## Raw data
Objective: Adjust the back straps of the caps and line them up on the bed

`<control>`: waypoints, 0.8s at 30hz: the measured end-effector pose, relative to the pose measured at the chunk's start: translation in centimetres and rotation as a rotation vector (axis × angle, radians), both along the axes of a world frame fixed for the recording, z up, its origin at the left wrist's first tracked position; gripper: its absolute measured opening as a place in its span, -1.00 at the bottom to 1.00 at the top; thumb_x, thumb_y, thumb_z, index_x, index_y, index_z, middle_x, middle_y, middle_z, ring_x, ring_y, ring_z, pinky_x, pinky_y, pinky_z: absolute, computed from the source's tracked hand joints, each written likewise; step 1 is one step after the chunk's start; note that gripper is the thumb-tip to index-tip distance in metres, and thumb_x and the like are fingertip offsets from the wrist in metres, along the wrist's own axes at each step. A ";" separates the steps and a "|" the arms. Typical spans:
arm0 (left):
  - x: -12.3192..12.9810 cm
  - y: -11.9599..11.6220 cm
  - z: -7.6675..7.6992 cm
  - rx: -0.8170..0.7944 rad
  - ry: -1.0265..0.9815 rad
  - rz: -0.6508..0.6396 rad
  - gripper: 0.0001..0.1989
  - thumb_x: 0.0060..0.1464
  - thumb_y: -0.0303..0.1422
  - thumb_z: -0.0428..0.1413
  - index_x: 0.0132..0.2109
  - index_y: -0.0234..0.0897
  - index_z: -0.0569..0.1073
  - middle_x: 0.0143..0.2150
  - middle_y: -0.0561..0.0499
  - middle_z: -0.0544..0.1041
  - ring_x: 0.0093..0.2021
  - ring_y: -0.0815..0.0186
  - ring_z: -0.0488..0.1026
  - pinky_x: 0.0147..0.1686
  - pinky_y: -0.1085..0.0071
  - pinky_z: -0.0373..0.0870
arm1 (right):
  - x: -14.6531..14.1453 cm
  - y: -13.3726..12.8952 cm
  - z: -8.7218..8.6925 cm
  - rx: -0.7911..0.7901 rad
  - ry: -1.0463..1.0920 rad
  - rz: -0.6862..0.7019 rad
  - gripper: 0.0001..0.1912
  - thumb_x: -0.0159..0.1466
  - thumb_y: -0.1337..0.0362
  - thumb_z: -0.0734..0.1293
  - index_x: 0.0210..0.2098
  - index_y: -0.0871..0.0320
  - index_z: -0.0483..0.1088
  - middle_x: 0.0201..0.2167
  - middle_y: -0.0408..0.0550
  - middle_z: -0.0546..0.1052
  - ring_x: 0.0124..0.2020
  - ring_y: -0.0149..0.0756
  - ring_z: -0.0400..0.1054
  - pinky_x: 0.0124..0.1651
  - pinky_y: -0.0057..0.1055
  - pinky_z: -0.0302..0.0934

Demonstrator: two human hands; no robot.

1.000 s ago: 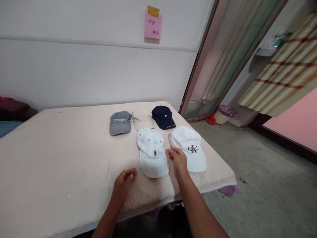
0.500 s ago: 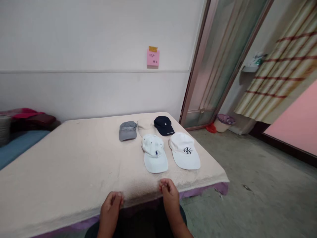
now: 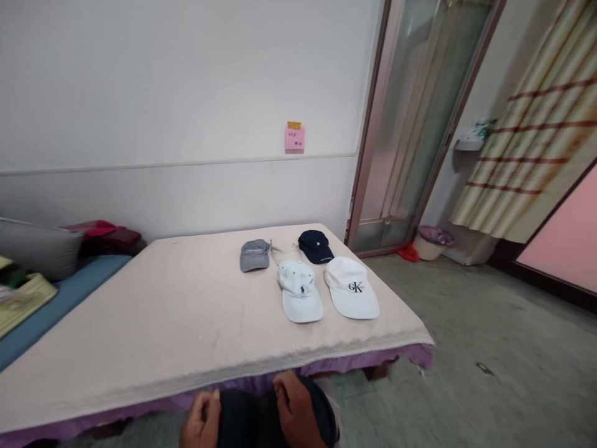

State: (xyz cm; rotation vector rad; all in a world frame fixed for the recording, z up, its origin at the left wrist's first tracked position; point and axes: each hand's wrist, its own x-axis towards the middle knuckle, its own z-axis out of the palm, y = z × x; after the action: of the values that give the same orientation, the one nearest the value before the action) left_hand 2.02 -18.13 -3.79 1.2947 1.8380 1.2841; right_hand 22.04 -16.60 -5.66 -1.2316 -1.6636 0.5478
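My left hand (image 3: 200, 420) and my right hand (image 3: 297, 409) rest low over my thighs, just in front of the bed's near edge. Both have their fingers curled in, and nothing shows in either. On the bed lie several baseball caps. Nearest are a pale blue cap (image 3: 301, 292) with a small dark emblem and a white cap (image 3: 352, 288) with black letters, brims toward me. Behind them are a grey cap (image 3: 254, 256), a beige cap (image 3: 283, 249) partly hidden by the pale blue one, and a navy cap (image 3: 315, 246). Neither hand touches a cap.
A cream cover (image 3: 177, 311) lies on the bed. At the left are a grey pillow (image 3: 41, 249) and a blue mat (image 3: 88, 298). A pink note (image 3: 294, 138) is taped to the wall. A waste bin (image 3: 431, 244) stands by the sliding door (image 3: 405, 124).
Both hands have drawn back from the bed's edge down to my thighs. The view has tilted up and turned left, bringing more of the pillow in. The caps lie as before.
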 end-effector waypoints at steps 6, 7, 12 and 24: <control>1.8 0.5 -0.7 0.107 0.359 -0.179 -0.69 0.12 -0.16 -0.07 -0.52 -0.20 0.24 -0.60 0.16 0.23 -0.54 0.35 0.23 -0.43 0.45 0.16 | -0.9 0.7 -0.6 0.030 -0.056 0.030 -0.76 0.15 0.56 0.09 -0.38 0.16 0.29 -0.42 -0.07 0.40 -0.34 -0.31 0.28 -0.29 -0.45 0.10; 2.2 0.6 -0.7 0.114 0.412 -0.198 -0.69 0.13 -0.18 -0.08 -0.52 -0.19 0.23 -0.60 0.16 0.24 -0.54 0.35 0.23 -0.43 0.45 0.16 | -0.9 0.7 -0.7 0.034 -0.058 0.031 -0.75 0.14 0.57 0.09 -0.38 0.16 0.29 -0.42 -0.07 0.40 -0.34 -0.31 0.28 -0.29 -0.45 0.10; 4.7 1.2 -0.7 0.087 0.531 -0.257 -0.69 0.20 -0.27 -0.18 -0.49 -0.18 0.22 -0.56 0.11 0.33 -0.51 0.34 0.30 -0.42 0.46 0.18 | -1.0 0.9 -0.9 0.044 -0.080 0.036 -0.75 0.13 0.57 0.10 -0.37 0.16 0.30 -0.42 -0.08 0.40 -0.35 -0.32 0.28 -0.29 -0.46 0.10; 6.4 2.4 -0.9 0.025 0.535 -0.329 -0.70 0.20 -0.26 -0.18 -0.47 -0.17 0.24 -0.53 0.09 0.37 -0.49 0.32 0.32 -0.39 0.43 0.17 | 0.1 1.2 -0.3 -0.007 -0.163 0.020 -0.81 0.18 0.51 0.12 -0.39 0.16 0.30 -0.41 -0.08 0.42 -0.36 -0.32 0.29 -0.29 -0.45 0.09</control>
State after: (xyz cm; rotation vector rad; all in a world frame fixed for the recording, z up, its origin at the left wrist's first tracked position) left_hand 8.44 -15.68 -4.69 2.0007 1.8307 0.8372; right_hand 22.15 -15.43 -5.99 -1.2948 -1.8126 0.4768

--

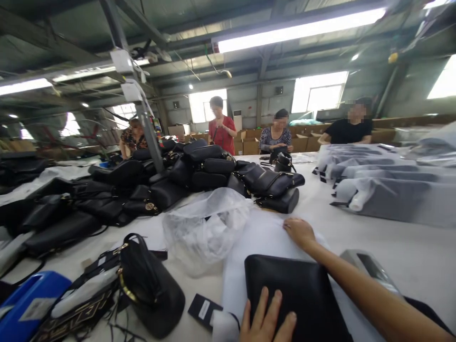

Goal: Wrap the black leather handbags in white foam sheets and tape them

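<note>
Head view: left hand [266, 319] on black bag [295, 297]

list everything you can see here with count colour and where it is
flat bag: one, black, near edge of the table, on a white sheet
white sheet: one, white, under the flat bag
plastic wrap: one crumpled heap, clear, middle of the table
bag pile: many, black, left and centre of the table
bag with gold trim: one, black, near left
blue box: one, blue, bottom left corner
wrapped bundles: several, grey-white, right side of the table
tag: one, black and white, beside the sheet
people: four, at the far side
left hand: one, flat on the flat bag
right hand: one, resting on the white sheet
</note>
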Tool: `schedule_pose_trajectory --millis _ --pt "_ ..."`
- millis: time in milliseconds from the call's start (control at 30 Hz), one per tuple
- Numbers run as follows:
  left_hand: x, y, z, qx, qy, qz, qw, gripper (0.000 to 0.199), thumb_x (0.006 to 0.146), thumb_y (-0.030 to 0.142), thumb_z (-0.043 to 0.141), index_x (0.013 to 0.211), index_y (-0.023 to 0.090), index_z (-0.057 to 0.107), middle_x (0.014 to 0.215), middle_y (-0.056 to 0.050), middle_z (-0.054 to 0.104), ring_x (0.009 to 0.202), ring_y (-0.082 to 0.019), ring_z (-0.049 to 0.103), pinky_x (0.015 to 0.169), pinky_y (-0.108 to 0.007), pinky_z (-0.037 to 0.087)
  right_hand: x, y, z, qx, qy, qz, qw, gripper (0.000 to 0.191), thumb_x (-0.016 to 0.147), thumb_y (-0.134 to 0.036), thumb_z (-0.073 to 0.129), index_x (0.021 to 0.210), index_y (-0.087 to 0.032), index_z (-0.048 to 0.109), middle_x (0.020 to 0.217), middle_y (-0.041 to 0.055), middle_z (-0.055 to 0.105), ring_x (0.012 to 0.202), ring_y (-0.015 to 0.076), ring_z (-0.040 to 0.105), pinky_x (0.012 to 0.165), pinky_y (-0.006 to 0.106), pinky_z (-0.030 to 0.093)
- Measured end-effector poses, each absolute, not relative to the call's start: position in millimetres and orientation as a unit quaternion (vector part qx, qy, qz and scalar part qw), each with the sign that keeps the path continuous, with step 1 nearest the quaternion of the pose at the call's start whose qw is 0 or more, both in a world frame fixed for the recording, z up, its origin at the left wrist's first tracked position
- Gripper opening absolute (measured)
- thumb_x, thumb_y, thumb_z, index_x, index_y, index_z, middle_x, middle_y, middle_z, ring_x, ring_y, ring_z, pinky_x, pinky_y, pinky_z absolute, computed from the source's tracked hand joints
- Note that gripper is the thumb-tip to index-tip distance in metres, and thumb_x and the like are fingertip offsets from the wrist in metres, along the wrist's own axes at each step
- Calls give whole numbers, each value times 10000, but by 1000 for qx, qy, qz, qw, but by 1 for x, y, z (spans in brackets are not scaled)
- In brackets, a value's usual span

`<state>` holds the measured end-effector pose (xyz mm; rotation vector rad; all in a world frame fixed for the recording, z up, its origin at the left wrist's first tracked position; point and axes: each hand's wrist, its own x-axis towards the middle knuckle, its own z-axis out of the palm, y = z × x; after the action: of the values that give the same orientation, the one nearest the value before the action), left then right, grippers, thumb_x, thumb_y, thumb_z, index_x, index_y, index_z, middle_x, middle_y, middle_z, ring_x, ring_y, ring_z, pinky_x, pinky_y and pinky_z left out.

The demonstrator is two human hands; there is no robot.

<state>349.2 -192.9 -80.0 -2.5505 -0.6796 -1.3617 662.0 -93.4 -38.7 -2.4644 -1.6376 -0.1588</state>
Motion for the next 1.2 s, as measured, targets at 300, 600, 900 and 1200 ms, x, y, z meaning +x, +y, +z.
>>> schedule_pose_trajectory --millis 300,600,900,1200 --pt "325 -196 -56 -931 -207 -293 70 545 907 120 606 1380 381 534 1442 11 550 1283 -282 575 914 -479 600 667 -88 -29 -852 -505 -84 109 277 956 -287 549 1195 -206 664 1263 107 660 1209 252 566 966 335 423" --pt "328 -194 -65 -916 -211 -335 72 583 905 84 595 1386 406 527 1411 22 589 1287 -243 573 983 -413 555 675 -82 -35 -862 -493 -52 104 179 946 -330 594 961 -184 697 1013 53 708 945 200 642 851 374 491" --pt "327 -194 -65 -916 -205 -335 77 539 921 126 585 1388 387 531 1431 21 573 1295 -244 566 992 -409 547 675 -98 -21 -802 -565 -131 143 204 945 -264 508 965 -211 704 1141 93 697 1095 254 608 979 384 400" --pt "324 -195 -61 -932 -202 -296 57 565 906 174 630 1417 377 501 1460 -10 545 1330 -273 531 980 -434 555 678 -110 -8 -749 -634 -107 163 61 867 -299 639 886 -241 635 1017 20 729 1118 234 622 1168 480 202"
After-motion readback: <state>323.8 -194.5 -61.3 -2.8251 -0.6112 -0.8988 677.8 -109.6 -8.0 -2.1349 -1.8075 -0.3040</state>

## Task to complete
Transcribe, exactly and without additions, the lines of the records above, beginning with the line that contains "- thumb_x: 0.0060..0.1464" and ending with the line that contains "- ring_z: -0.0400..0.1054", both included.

## Solution to this exercise
  - thumb_x: 0.0060..0.1464
  - thumb_y: -0.0303..0.1422
  - thumb_z: -0.0428..0.1413
  - index_x: 0.0132..0.2109
  - index_y: -0.0234..0.0897
  - index_z: -0.0569..0.1073
  - middle_x: 0.0143..0.2150
  - middle_y: -0.0561..0.0499
  - middle_z: -0.0544..0.1041
  - ring_x: 0.0093..0.2021
  - ring_y: -0.0815..0.0186
  - ring_z: -0.0488..0.1026
  - pinky_x: 0.0147..0.1686
  - pinky_y: -0.1085..0.0071
  - pinky_z: -0.0373..0.0870
arm1 (right):
  - x: -14.6531..14.1453 cm
  - y: -13.3726..12.8952 cm
  - z: -8.7218..8.6925 cm
  - rx: -0.7911..0.7901 rad
  - ry: -1.0463..1.0920 rad
  - rz: -0.6862..0.7019 rad
  - gripper: 0.0001..0.1912
  - thumb_x: -0.0159..0.1466
  - thumb_y: -0.1337..0.0362
  - thumb_z: -0.0734..0.1293
  - index_x: 0.0210..0.2098
  - index_y: -0.0871..0.0320
  - index_z: -0.0483..0.1088
  - middle_x: 0.0201..0.2167
  - middle_y: -0.0408..0.0550
  - middle_z: -0.0546..0.1052
  - ring_x: 0.0124..0.2020
  - ring_y: -0.0149..0.0756
  - ring_z: -0.0400..0.1054

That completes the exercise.